INSTRUCTIONS FOR THE TASK = Would you set down the data below exactly as shown?

=== Begin Enclosure ===

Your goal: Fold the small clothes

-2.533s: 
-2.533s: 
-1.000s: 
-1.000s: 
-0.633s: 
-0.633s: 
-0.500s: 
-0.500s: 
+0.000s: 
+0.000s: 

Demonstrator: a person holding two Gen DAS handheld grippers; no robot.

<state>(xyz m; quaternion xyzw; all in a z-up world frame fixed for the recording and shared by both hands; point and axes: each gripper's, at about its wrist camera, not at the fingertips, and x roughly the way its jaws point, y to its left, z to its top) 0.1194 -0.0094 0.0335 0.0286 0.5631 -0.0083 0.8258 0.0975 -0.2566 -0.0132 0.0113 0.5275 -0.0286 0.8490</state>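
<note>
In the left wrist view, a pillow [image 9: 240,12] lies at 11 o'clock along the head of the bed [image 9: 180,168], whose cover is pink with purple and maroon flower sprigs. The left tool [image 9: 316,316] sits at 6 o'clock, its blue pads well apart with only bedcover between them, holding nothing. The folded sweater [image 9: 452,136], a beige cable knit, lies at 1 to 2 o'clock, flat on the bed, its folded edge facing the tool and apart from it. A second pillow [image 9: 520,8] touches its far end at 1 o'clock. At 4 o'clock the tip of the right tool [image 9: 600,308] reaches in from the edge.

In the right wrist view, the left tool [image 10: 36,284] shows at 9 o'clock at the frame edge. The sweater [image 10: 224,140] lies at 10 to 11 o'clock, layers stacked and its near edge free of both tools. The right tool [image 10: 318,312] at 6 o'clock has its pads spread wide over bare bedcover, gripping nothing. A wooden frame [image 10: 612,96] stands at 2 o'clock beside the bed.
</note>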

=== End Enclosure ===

EXERCISE RESPONSE =
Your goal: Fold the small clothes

-2.533s: 
-2.533s: 
-1.000s: 
-1.000s: 
-0.633s: 
-0.633s: 
-0.500s: 
-0.500s: 
+0.000s: 
+0.000s: 

Demonstrator: a person holding two Gen DAS handheld grippers; no robot.

<state>(xyz m; quaternion xyzw; all in a z-up world frame fixed for the recording and shared by both hands; point and axes: each gripper's, at about its wrist camera, not at the fingertips, and x roughly the way its jaws point, y to its left, z to its top) 0.1194 -0.0094 0.0335 0.0286 0.5631 -0.0083 0.8258 0.0975 -0.2566 -0.0132 0.0113 0.5275 -0.0286 0.8490</state>
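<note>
In the left wrist view, a pillow [image 9: 240,12] lies at 11 o'clock along the head of the bed [image 9: 180,168], whose cover is pink with purple and maroon flower sprigs. The left tool [image 9: 316,316] sits at 6 o'clock, its blue pads well apart with only bedcover between them, holding nothing. The folded sweater [image 9: 452,136], a beige cable knit, lies at 1 to 2 o'clock, flat on the bed, its folded edge facing the tool and apart from it. A second pillow [image 9: 520,8] touches its far end at 1 o'clock. At 4 o'clock the tip of the right tool [image 9: 600,308] reaches in from the edge.

In the right wrist view, the left tool [image 10: 36,284] shows at 9 o'clock at the frame edge. The sweater [image 10: 224,140] lies at 10 to 11 o'clock, layers stacked and its near edge free of both tools. The right tool [image 10: 318,312] at 6 o'clock has its pads spread wide over bare bedcover, gripping nothing. A wooden frame [image 10: 612,96] stands at 2 o'clock beside the bed.
</note>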

The complete output has now been given.